Description of the task. Within the data below, determine how many lines contain "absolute" and supply only that figure.

·····

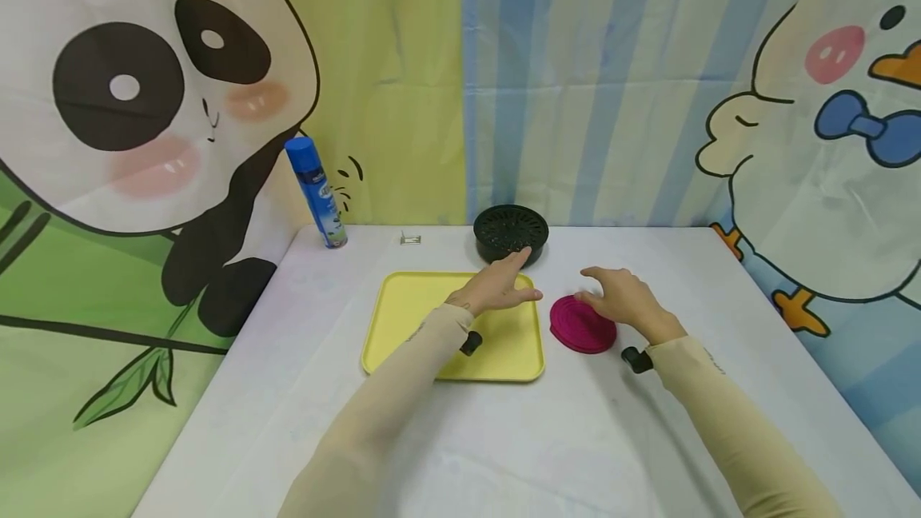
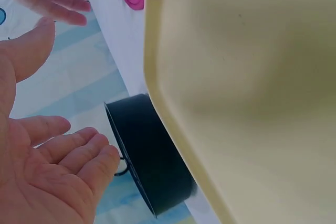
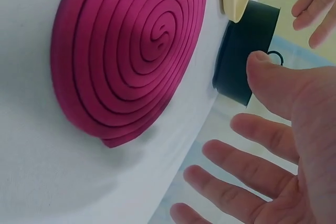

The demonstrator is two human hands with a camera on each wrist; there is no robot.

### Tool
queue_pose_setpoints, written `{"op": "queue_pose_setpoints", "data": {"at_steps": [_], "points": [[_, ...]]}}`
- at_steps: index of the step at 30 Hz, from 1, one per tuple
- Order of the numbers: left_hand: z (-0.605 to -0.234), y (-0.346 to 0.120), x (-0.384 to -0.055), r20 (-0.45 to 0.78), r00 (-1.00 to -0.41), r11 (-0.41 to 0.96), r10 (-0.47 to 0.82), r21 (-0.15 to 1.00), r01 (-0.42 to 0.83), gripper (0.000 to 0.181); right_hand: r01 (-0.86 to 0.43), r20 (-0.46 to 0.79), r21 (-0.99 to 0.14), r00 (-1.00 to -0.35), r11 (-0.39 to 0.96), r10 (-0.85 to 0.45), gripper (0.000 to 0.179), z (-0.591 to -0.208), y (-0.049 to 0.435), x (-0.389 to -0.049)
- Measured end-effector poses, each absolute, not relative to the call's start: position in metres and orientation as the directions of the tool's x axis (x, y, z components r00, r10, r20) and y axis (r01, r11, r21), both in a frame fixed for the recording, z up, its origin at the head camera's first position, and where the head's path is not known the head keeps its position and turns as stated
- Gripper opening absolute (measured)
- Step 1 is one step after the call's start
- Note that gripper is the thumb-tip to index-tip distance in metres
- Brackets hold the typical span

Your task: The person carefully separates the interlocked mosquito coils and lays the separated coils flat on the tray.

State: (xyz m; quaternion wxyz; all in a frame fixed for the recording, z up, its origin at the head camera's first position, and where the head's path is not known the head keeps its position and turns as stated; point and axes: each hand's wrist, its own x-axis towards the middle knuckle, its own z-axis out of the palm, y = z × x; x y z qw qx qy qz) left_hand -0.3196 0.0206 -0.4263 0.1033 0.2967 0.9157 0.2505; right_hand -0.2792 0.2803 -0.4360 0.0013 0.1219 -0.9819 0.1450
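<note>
A yellow tray [image 1: 406, 322] lies on the tabletop [image 1: 532, 454], left of a pink spiral coil [image 1: 581, 332], which sits between it and the right edge. The left hand [image 1: 496, 284] hovers over the tray, the right hand [image 1: 624, 294] just beside the coil; each grip is spread, holding nothing. Beyond, near the far edge, stand a black tin [image 1: 504, 232] and, at the far-left corner, a blue spray can [image 1: 320, 198].
</note>
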Motion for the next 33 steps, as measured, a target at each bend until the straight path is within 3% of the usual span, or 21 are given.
{"op": "queue_pose_setpoints", "data": {"at_steps": [33], "points": [[-0.451, 0.092, -0.299, -0.204, -0.764, 0.761, 0.612, 0.414, 0.499, 0.11, -0.179, -0.156, -0.235, -0.963, 0.955, -0.219, 0.081, -0.445, 0.308, -0.262]]}}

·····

Result below. 2